Через некоторое время он понял, что везут его в ведомство Четопиндо вовсе не кратчайшим путем.

Машина на хорошей скорости миновала центр и вырвалась на окраину. Здесь не было оживления главных улиц, не было богатых магазинов, вечерней толпы, блестящих витрин, зазывной рекламы. Однообразные домишки, где ютилась городская беднота, глядели на мир божий подслеповатыми оконцами.

Его хотят, наверно, без лишнего шума прикончить где-нибудь на пустыре, подальше от лишних глаз. Если бы только увидеть перед смертью Роситу… Хотя бы на одну минуту…

— Ты не заснул, парень? — толкнул его в бок конвоир.

Гульельмо посмотрел вперед. На лобовое стекло машины упало несколько капель дождя. Они ехали по широкой, деревенского вида улице, идущей под уклон.

Улица была пустынна. Ни машин, ни пешеходов. Длинные вечерние тени пересекали дорогу.

В конце улица упиралась в мост, переброшенный через реку. Ветхий, потемневший от времени, он, казалось, готов был вот-вот рухнуть. Машина въехала на него и остановилась.

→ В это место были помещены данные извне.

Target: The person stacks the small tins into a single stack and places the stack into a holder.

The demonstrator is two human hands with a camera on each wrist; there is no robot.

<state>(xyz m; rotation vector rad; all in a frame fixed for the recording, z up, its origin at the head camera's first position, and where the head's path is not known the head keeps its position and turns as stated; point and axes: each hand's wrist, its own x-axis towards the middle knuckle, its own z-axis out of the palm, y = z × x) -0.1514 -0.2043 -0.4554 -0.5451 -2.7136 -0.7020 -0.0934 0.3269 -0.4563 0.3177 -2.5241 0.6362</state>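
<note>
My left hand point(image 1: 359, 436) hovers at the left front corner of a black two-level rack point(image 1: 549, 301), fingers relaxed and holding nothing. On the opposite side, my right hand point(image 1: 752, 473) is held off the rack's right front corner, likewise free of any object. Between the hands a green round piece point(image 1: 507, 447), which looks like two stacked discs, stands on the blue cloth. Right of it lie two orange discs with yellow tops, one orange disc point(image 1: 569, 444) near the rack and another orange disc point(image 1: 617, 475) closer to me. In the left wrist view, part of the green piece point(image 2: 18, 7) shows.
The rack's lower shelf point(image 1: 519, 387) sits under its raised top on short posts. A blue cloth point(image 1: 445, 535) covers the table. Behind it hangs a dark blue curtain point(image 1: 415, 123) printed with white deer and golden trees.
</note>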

Один из конвоиров спросил у шофера:

— Что случилось?

Тот повернулся:

— Что-то с мотором.

— Давай поживей чини свой примус.

Шофер вышел, хлопнул дверцей. Приподняв капот, принялся копаться в моторе.

Один из конвоиров зевнул.

— Искупаться бы…

— Холодно, — возразил второй.

— Скоро ты? — спросил первый конвоир, приоткрыв дверцу.

Шофер озабоченно покачал головой.

Конвоир, сидевший слева от Гульельмо, вышел из машины, сделал несколько шагов, разминая затекшие ноги. Дверцу он за собой не захлопнул. Деревянный мост поскрипывал под его ногами.

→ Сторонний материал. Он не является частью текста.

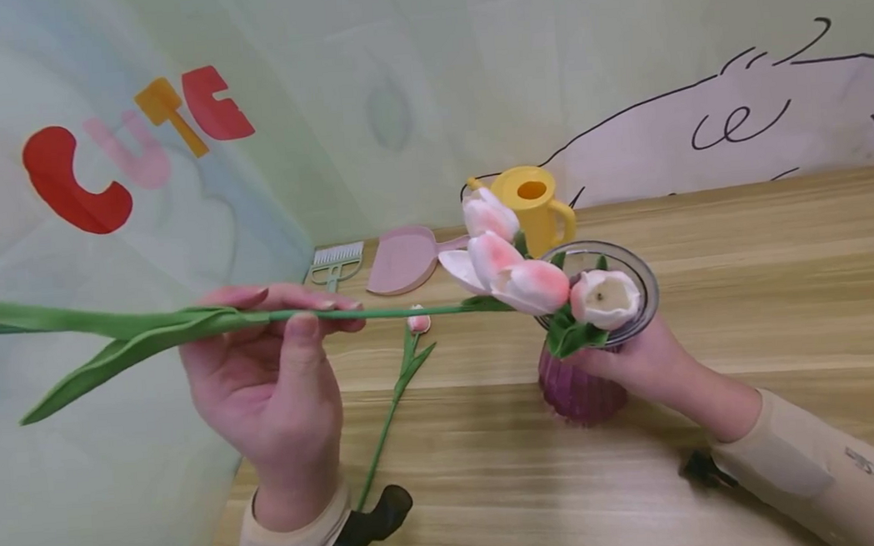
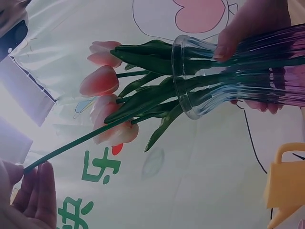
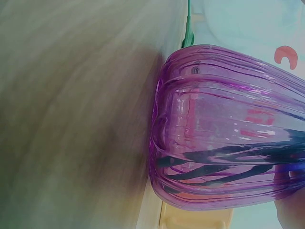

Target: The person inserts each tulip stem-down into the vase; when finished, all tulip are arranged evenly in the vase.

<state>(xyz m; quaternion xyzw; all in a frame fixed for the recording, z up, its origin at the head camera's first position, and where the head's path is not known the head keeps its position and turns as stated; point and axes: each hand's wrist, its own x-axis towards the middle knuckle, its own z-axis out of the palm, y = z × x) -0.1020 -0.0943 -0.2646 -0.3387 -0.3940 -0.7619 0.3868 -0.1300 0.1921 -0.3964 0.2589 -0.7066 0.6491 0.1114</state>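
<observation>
My left hand pinches the green stem of an artificial tulip between thumb and fingers. Its leaves point left, where a pink part is cut off by the frame edge; the stem's other end reaches the blossoms at the vase. My right hand grips the narrow neck of a ribbed glass vase, purple below and clear at the rim. Several pink-and-white tulips stand in it, blossoms above the rim. Dark stems show through the vase wall in the right wrist view. Whether the base touches the table is unclear.
Another tulip lies on the wooden table between the arms. A yellow watering can stands behind the vase. Further left lie a pink dustpan and a small green brush. Printed cloth walls enclose the back and left.
</observation>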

Дождь то припускал, то снова прекращался, словно не знал, как быть. Разбухшая река торопливо несла под мостом мутные воды.

Конвоир, насвистывая, подошел к перилам, облокотился. Кобура с пистолетом повисла, покачиваясь, над водой.

Гульельмо прикинул расстояние до перил.

Шофер выпрямился, вытер руки паклей и снова сунул голову под капот.

В тот же миг Гульельмо изо всей силы двинул сидящего рядом конвоира ребром ладони по горлу. Конвоир словно ждал удара — он успел выставить локоть. Тем не менее удар достиг цели — голова конвоира мотнулась и безвольно откинулась на спинку сиденья. Гульельмо выскочил из машины и бросился в противоположную от второго конвоира сторону. Казалось, что доски под ногами сумасшедше грохочут.

Послышался крик:

— Стой!

Гульельмо, не оборачиваясь, подскочил к перилам и занес ногу. Рядом в старое дерево перил впилось несколько пуль, расщепивших обшивку. Одна отскочившая щепка вонзилась в щеку, но боли Гульельмо не почувствовал. Странная вещь — он и звуков выстрелов не слышал.

Впрочем, все это он осознал потом.

Гульельмо перемахнул через перила и тяжело плюхнулся в реку. Холодная вода обожгла тело.

Он плыл, стараясь как можно реже высовывать голову. Рядом выплескивались фонтанчики от пуль. «Неважный стрелок», — подумал он. Одежда стала тяжелой и тянула ко дну. Он выбрасывал руки медленно, стараясь экономить силы. Обернувшись, увидел, что отплыл от моста на порядочное расстояние. Ему помогло течение.